Quindi il compito secondario del tenente, (ma il vero obiettivo del gioco) è trovare questi errori e correggerli, via via riprogettando il sistema antimissilistico in modo da renderlo più preciso, più reattivo e, alla fine, anche automatico. In una chat room con il superiore (che è un personaggio sintetico) vengono forniti incarichi e suggerimenti d'azione. Ad intervalli irregolari si inserisce nella chat uno sconosciuto, un vecchio programmatore pazzo, che conosce da vicino il sistema e fornisce indicazioni e suggerimenti molto precisi e concreti su come risolvere un problema.

Il sistema

Il sistema è composto da

  • sensori che percepiscono gli attacchi da parte del nemico e tracciano la traiettoria dei missili in arrivo,
  • puntatori che muovono le torrette di difesa e sparano missili anti-missile,
  • una console in HTML5 che visualizza le informazioni dei sensori e permette all'utente di muovere le torrette e sparare.

Il gioco è gioco: fisico, interattivo, tradizionale.

Il gioco progressivamente si complica, ed è necessario introdurre armi, tecniche o strumenti nuovi. Per ottenerli, è necessario risolvere problemi. Questi problemi sono l'argomento della didattica. Tuttavia l'arma, la tecnica o lo strumento non sono il premio per una corretta soluzione di un problema didattico, ma sono IL RISULTATO della corretta soluzione del problema didattico.

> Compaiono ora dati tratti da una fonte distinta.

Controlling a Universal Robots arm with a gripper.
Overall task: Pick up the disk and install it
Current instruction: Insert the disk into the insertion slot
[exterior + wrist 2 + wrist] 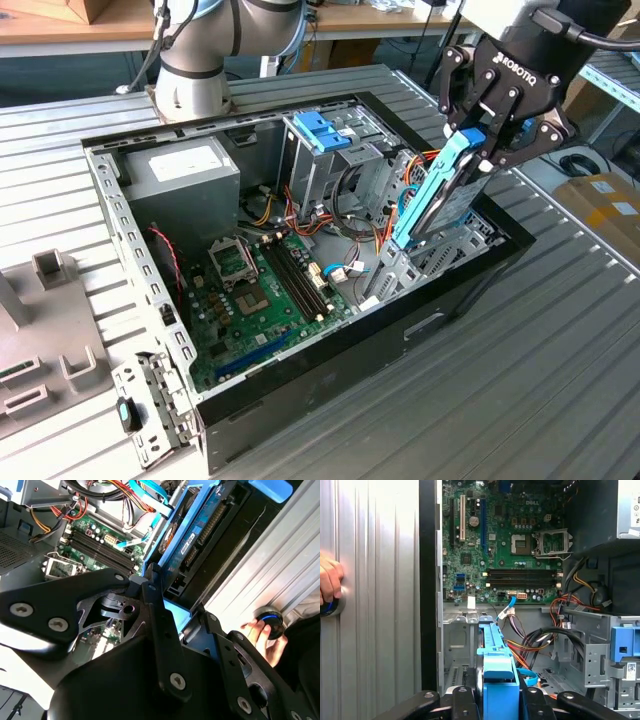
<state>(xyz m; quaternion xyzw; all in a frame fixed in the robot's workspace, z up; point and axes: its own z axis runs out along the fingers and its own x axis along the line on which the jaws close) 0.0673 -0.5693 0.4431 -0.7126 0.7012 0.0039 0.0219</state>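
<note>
Over the drive bay [425, 262] of the open case [330, 375], the disk [432, 200] hangs tilted.
The end effector [470, 140] is clenched on its blue upper end, with the lower end at the bay's mouth, probably to line the rails with the slot.

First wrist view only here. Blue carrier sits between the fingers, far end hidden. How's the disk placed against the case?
Observer: In the exterior view the disk stands steeply on end, top clamped in the gripper, lower end at the grey drive bay in the corner of the case at the exterior view's right.
Operator: Seated?
Observer: Not by that view: most of its length shows above the bay.
Operator: Hand at my edge, on what?
Observer: In the second wrist view the hand rests on a round black knob with a blue ring, on the slatted table outside the case.
</note>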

Il gioco è narrativo e immersivo: c'è una storia, c'è una trama, ci sono personaggi che crescono risolvendo problemi, fanno progressi o carriera, affrontano sfide nuove che li portano a migliorare vivendo una storia. Il gioco quindi non è solo meccanica o solo punteggio.

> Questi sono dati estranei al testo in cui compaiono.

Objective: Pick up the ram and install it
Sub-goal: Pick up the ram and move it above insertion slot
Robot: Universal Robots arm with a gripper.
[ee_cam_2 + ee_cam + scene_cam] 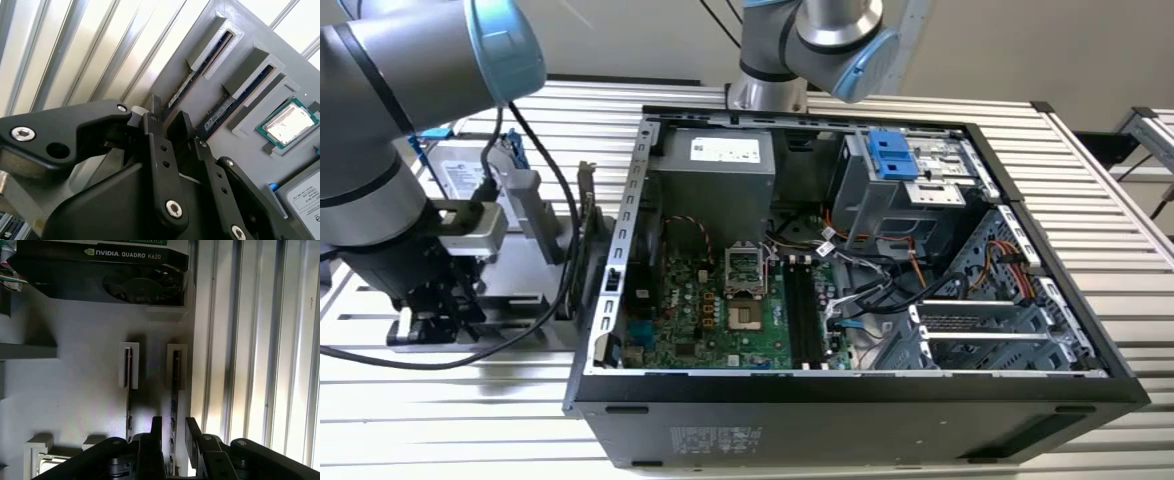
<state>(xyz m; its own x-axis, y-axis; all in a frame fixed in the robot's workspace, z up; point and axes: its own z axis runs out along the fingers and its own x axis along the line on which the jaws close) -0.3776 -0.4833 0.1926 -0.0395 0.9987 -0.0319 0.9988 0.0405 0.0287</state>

Il procedimento di insegnamento prevede una sequenza:

  • Debugging: Il giocatore si trova davanti prima un sistema non funzionante, o impreciso, o con errori di logica, e dovrà migliorarlo identificando gli errori e fornendo una correzione al codice.
  • Refactoring: Successivamente dovrà fare i conti con codice funzionante, ma complesso, lento, farraginoso, ingestibile, e dovrà proporre modifiche che ne migliorino efficienza, manutenibilità, generalità, estetica.
  • Designing: Solo alla fine si troverà di fronte a documenti vuoti in cui programmare da zero la soluzione ad un problema non affrontato precedentemente.